Given material:

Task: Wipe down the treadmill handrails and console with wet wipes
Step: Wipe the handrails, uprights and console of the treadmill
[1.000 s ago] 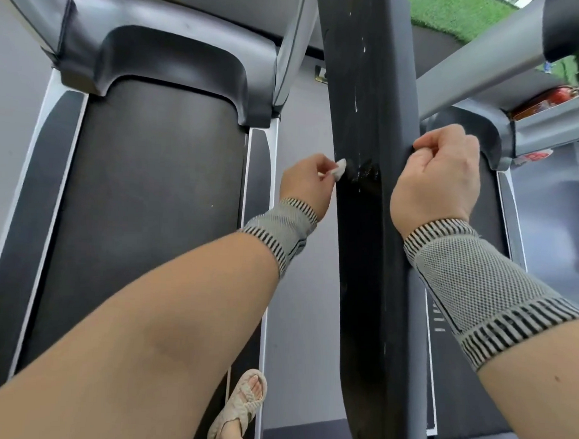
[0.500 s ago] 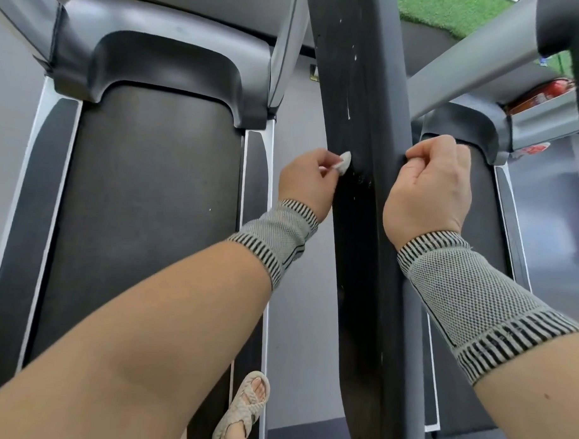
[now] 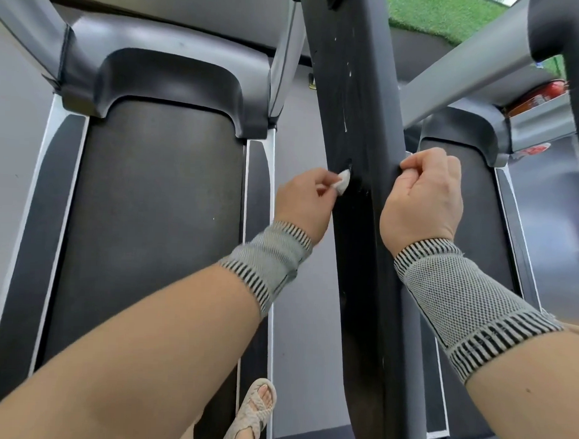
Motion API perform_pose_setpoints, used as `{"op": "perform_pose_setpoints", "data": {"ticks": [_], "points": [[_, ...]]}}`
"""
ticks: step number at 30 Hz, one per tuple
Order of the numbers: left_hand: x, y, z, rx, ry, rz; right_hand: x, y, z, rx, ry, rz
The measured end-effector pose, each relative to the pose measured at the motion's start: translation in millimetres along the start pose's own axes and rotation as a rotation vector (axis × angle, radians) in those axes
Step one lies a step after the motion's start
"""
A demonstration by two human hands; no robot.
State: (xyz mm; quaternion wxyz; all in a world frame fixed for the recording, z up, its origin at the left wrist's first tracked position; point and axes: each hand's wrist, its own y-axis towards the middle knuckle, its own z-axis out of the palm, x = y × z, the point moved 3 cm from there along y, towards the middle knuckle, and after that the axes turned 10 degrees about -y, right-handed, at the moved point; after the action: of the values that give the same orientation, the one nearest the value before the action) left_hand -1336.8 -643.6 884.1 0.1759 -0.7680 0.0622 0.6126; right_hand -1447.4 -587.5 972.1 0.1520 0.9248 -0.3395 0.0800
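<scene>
The left hand (image 3: 303, 200) pinched a small white wet wipe (image 3: 441, 188) against the left edge of the black handrail (image 3: 363, 222); the right hand (image 3: 423, 201), fingers curled, gripped its right edge. Firm, overlapping strokes toward the far white streaks (image 3: 345, 119) would probably clean best

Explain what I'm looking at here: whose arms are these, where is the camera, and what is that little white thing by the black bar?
There is no robot here: a person wears a camera on the head, looking down at their own arms. The tall black bar in the middle is a treadmill handrail. The left hand pinches a small folded wet wipe against the rail's edge. The right hand curls round the rail's other side, steadying it. Both wrists wear knitted wristbands. White streaks still mark the rail higher up. Below lie the dark treadmill belt and the person's sandalled foot.
</scene>
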Motion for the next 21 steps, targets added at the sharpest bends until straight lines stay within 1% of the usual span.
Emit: {"op": "perform_pose_setpoints", "data": {"ticks": [2,4,8,11,13,15,17,21], "points": [[6.5,-29.4,3.1,0.029,-0.019,0.062,-0.5,0.5,-0.8,0.0,-0.003,0.007],[2.9,-40.8,9.6,0.038,-0.035,0.126,0.0,0.6,-0.4,-0.001,-0.008,0.002],[-16.9,5.5,9.8,-0.022,-0.016,0.096,-0.3,2.5,1.5,-0.019,-0.003,-0.011],[-18.4,19.9,3.0,-0.028,-0.088,0.067,-1.7,2.0,1.6,-0.017,0.002,-0.009],[-12.7,-4.0,-1.0,-0.036,-0.098,0.078,-0.6,1.3,0.9,-0.005,0.018,-0.008],[-9.9,-38.2,1.1,-0.028,-0.114,0.146,-0.7,1.1,0.0,0.004,0.024,0.003],[-12.9,-51.0,7.1,-0.025,-0.092,0.21,-1.1,1.2,0.5,0.009,0.026,0.009],[-29.6,1.0,8.2,-0.074,-0.026,0.114,-1.4,2.7,1.5,0.023,0.037,-0.004]]}}
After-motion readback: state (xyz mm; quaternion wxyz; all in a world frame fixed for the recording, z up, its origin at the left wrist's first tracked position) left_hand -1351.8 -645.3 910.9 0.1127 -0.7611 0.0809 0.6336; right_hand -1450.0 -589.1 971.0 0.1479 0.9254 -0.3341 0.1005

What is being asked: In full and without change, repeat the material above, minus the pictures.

Reply to the task:
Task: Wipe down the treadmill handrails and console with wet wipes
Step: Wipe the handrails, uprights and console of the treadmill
[1.000 s ago] 
[0.500 s ago] 
[now] 
Motion API perform_pose_setpoints, used as `{"op": "perform_pose_setpoints", "data": {"ticks": [_], "points": [[_, ...]]}}`
"""
ticks: step number at 30 Hz, one per tuple
Order of the numbers: left_hand: x, y, z, rx, ry, rz; right_hand: x, y, z, rx, ry, rz
The measured end-effector pose, each relative to the pose measured at the motion's start: translation in millimetres along the start pose's own axes and rotation as a rotation vector (axis × angle, radians) in those axes
Step one lies a step after the motion's start
"""
A demonstration by two human hands; no robot.
State: (xyz mm; quaternion wxyz; all in a world frame fixed for the recording, z up, its origin at the left wrist's first tracked position; point and axes: each hand's wrist, its own y-axis towards the middle knuckle, its own z-axis out of the palm, x = y × z, the point moved 3 cm from there along y, towards the middle knuckle, and after that the axes turned 10 degrees about -y, right-handed, at the moved point; after the action: of the values that give the same orientation, the one nearest the value before the action) left_hand -1336.8 -643.6 884.1 0.1759 -0.7680 0.0622 0.6126; right_hand -1447.4 -587.5 972.1 0.1520 0.9248 -0.3395 0.0800
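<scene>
The left hand (image 3: 303, 200) pinched a small white wet wipe (image 3: 441, 188) against the left edge of the black handrail (image 3: 363, 222); the right hand (image 3: 423, 201), fingers curled, gripped its right edge. Firm, overlapping strokes toward the far white streaks (image 3: 345, 119) would probably clean best

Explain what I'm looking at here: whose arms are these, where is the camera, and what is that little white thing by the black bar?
There is no robot here: a person wears a camera on the head, looking down at their own arms. The tall black bar in the middle is a treadmill handrail. The left hand pinches a small folded wet wipe against the rail's edge. The right hand curls round the rail's other side, steadying it. Both wrists wear knitted wristbands. White streaks still mark the rail higher up. Below lie the dark treadmill belt and the person's sandalled foot.
</scene>
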Motion for the next 21 steps, targets added at the sharpest bends until straight lines stay within 1% of the usual span.
Emit: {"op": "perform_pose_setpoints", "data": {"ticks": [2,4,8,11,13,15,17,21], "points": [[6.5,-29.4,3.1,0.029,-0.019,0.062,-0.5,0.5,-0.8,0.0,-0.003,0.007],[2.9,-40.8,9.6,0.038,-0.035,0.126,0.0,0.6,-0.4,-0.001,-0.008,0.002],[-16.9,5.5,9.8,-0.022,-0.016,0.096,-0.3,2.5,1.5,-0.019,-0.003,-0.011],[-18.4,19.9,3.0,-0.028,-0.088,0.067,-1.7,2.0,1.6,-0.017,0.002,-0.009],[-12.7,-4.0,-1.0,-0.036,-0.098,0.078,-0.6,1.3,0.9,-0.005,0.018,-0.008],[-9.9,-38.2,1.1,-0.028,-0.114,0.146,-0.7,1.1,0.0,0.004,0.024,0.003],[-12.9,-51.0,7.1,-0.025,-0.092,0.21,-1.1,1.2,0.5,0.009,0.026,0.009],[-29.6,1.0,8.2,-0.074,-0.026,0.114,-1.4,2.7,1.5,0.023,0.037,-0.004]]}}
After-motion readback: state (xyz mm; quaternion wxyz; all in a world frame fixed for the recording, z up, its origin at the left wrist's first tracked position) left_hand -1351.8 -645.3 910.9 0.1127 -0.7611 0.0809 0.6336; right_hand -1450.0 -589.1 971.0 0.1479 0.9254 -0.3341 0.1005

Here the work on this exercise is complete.